よく寝ている国は生産性が高くてリッチ
――社会全体への影響については何かわかっていることはありますか?
世界経済フォーラムが調査した結果、平均睡眠時間が長い国ほど、国民一人あたりのGDP(国内総生産)が高いことがわかったんですね。生産性が高く、リッチな国ほど良く眠っている傾向にある。
ヨーロッパ諸国が上位にある。その真逆に位置しているのが日本です。睡眠時間が最下位。欧米の平均と1時間の差がある。1時間というのはかなり深刻ですね。睡眠を削って働いているけど、いや、おそらくそのせいで、生産性が低いということですから。いろいろな調査で常に睡眠時間が一番下なのが日本なんです。
昭和時代の日本人は今よりずっと寝ていた
――朝早くから深夜まで働く「昭和の働き方」を引きずって、睡眠が少ない状態なのでしょうか。
実はおもしろいデータがあって、「NHK国民生活時間調査」によると、1960年代の高度経済成長が始まった時期は、今より1時間多い、8時間13分も眠っていたんですね。夜10時までに就寝する人が67%もいた。
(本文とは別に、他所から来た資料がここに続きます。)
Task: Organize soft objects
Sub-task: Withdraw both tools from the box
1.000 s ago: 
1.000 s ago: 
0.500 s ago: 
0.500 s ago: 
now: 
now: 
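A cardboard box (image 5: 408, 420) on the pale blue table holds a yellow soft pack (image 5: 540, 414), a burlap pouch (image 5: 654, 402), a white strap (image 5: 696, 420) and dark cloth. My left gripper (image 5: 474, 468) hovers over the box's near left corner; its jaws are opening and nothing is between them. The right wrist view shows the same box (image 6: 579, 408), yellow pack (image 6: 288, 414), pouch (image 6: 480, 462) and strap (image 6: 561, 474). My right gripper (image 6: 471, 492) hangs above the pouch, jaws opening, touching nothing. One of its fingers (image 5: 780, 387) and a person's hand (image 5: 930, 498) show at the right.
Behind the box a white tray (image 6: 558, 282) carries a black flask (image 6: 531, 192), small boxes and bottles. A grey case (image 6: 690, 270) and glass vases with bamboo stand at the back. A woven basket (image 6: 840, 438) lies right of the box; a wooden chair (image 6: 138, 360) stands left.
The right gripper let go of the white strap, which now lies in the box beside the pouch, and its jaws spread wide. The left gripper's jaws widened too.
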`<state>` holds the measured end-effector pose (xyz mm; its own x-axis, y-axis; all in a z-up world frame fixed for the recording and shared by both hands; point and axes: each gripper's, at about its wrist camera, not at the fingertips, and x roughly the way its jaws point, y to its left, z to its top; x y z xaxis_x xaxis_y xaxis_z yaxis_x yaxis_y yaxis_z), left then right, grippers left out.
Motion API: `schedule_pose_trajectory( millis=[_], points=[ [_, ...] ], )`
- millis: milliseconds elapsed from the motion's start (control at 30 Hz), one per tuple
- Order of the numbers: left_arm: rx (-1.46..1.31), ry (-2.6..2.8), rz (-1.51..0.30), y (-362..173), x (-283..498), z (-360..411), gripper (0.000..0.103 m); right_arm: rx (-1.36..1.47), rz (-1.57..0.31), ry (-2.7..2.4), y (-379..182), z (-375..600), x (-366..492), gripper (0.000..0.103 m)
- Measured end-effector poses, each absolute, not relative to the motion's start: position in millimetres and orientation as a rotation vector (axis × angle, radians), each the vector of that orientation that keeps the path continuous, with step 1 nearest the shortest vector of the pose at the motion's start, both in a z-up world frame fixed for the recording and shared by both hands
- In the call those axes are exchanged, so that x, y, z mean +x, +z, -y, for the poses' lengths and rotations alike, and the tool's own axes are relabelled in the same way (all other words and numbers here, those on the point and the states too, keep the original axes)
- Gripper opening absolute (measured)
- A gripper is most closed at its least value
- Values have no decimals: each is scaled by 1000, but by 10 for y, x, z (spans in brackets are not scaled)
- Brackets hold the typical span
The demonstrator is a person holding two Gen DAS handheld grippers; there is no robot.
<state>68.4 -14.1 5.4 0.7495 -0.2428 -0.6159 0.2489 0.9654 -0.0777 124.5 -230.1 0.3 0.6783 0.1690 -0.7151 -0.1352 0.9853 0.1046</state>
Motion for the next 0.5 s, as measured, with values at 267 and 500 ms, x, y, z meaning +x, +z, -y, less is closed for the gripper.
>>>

バブルが弾け、失われた30年間に睡眠時間はどんどんと短くなっていく。夜10時までに寝る人が30%を割った。日本人の睡眠は、深刻化していく。なぜこうなったかはわからないですね。文化的背景なのか。
日本語で「お疲れさま」という表現があるじゃないですか。先進国でそういう表現を使うところは日本だけなんじゃないかな。英語では訳せない。「お疲れさま」ということは、疲れるまで働いてくれてありがとうでしょ。欧米の感覚では、疲れるまで働いちゃいけない。逆の発想ですよ。
――ざっくり言えば、現在は日本全体が寝不足状態ということですか。
昼食や給食後に眠いのは当たり前と思っている日本人は多いですよね。国際標準では、昼間に眠いのは、体調不良の兆候って見なされる。
自覚症状が出ない、あからさまに眠気の出ない人もたくさんいる。慢性的な眠気に慣れているのかもしれませんね。こういうものだと思っている。